** Task **
Reproduce the data exactly as given, except for any images.
§
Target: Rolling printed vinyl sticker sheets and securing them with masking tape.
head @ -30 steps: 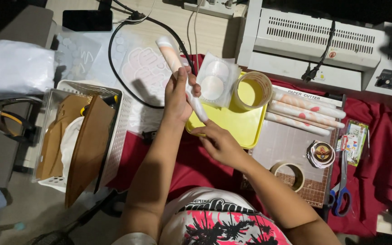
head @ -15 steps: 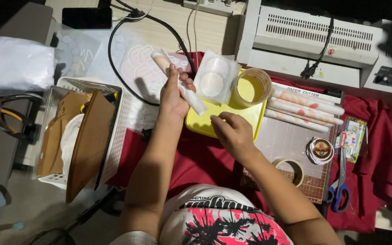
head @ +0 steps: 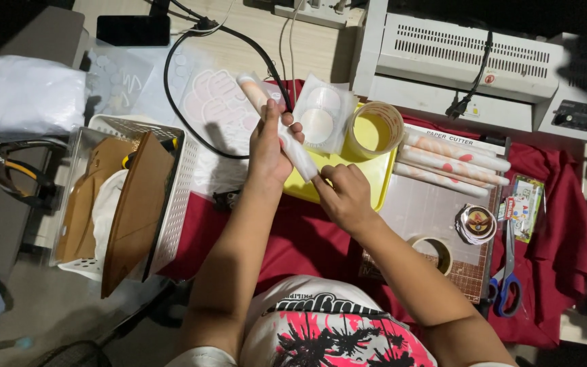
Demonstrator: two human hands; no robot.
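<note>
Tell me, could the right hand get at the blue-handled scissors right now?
Probably not at once: the right hand is pinching the rolled sheet. The scissors lie uncovered on its side.

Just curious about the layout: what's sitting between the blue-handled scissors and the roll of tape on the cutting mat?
In the head view, only bare cutting mat lies between the scissors and the tape roll.

A tape roll (head: pixel 375 129) sits on the tray (head: pixel 375 180), basket (head: pixel 171 197) to its left, rolled sheets (head: pixel 453 160) to its right.
</note>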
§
** Solution to this exercise **
Target: Rolling printed vinyl sticker sheets and securing them with masking tape.
head @ -30 steps: 
head @ -15 steps: 
head @ +0 steps: 
Demonstrator: two human hands; no robot.
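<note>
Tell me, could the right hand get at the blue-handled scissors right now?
Probably not at once: the right hand is pinching the rolled sheet. The scissors lie uncovered on its side.

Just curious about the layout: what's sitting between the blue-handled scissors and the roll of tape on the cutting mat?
In the head view, only bare cutting mat lies between the scissors and the tape roll.

A tape roll (head: pixel 375 129) sits on the tray (head: pixel 375 180), basket (head: pixel 171 197) to its left, rolled sheets (head: pixel 453 160) to its right.
</note>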

No further answer is expected.